With the success of 2015’s Her Story, there seems to be somewhat of a resurgence of the FMV game genre.
There’s been the wonderfully hammy Contradiction, for example, and also Splendy Games’ brilliant The Bunker. And whilst some people debate whether or not they should be considered video games at all, I really don’t care. All I know is that they’re interactive and provide thoroughly entertaining experiences. In fact, the latest FMV-centric game to be released, Late Shift, developed by CtrlMovie, is one of the most engaging experiences I’ve had the pleasure of encountering so far this year.
With its slick introduction, Late Shift wastes no time in putting you in the driving seat of all the decisions set to shape the evening of a mathematically-minded car park attendant called Matt. Kidnapped and forced to take part in a robbery, the choices you make for him affect the story on the fly, forcing you to think and act quickly. To that effect, how this crime thriller plays out is up to you, and I really do mean that. Do you do as you’re told and go along with your captors’ plan, or try to thwart their efforts whenever possible? You are in control, and when things go from bad to worse, your sense of morality will be tried as the stakes are raised.
As stories go, there’s nothing really original or ground-breaking contained within Late Shift, but it’s a solid effort nonetheless. The generic plot is buoyed by a few twists and turns that manage to keep you on your toes, gluing you to the edge of your seat until the credits roll, despite the odd inconsistency and moment of silliness. It helps that cinematography is on point too, giving the production a quality feel. Shot on location in London, it has a dark and gritty quality to it that suits the story down to a T.
It’s nice to say that nearly all of the actors performing in Late Shift put in a mighty fine effort also. Joe Sowerbutts who plays the lead is both likeable and convincing in his role, successfully making you feel for his plight. On recollection, there was actually only one scene in which Late Shift let itself down – your entry into a Chinese restaurant which is met with some particularly poor acting and/or scripting. Suffice to say, it did little to squander my enjoyment of something in which you can tell many have put their heart and soul into.
If anything takes the shine off of what Late Shift sets out to achieve it’s the minor technical issues that it’s marred with. Scene changes are frequently accompanied by moments of stuttering or the odd graphical glitch, needlessly breaking your immersion. Don’t get me wrong, it’s not a major issue in any way, but it does prove to be irksome over time. Hopefully it’s something that can be eradicated with a patch post launch.
With seven endings and 14 chapters to discover, Late Shift’s brief running time of around one hour simply promotes you to re-engage with it again and again. The first time I sat down with it, I ended up playing through it three times in a row; impressed by just how much difference my choices made. I found entire chapters that I’d missed, witnessed scenes that had changed a great deal in tone, and uncovered a variety of outcomes that I could have never expected. Late Shift puts other similar experiences to shame with just how variable your playthrough can be.

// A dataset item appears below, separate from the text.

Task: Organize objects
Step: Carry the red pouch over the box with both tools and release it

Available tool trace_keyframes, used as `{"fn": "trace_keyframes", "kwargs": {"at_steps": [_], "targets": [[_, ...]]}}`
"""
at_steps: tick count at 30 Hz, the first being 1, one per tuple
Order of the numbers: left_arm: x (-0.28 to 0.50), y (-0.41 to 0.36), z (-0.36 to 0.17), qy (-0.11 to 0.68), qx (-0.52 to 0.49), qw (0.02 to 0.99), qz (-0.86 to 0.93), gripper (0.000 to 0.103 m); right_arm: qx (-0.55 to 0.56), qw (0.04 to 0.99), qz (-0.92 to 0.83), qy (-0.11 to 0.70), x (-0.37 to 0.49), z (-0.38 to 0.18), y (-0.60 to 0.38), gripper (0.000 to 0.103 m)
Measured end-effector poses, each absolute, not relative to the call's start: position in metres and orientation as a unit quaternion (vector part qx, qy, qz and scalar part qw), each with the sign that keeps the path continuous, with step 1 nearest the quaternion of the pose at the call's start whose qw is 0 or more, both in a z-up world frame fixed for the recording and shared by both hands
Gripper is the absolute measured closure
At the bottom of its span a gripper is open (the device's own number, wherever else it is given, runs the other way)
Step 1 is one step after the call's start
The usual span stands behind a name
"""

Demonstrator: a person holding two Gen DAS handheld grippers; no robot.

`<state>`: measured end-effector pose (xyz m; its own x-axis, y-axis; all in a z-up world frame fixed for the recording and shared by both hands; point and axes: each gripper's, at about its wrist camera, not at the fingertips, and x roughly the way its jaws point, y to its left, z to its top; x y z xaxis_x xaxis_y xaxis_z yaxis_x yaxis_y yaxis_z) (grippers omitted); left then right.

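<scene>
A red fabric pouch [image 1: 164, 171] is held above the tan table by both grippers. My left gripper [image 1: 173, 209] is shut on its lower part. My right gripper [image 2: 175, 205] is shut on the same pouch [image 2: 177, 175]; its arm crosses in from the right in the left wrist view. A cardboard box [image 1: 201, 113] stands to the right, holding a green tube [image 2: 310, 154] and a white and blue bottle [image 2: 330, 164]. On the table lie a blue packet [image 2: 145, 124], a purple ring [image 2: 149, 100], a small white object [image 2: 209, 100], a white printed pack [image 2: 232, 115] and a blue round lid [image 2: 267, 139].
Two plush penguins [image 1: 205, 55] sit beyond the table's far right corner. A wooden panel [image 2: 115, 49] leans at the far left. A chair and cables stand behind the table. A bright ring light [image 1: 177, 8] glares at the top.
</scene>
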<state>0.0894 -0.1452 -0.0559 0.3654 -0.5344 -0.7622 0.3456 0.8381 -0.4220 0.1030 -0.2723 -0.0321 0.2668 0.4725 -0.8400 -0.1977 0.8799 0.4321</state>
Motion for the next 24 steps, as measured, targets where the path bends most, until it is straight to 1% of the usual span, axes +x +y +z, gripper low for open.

Of course, without any kind of roadmap to show you what routes you’ve explored and where you can make a different decision to experience something new, eventually you are going to tire of seeing the same scenes again and again. With over four hours of footage, I’m sure you’ll have had your money’s worth before then though.
Released for about the same price as a cinema ticket, Late Shift is an impressive piece of interactive media that I heartily recommend you to buy. With its entertaining story that you have a surprising amount of control over, it’s definitely a triumph in a genre that is steadily making a revival. And if Late Shift sets the bar for production quality, I’ll be more than happy to see more titles released in a similar vein in the future.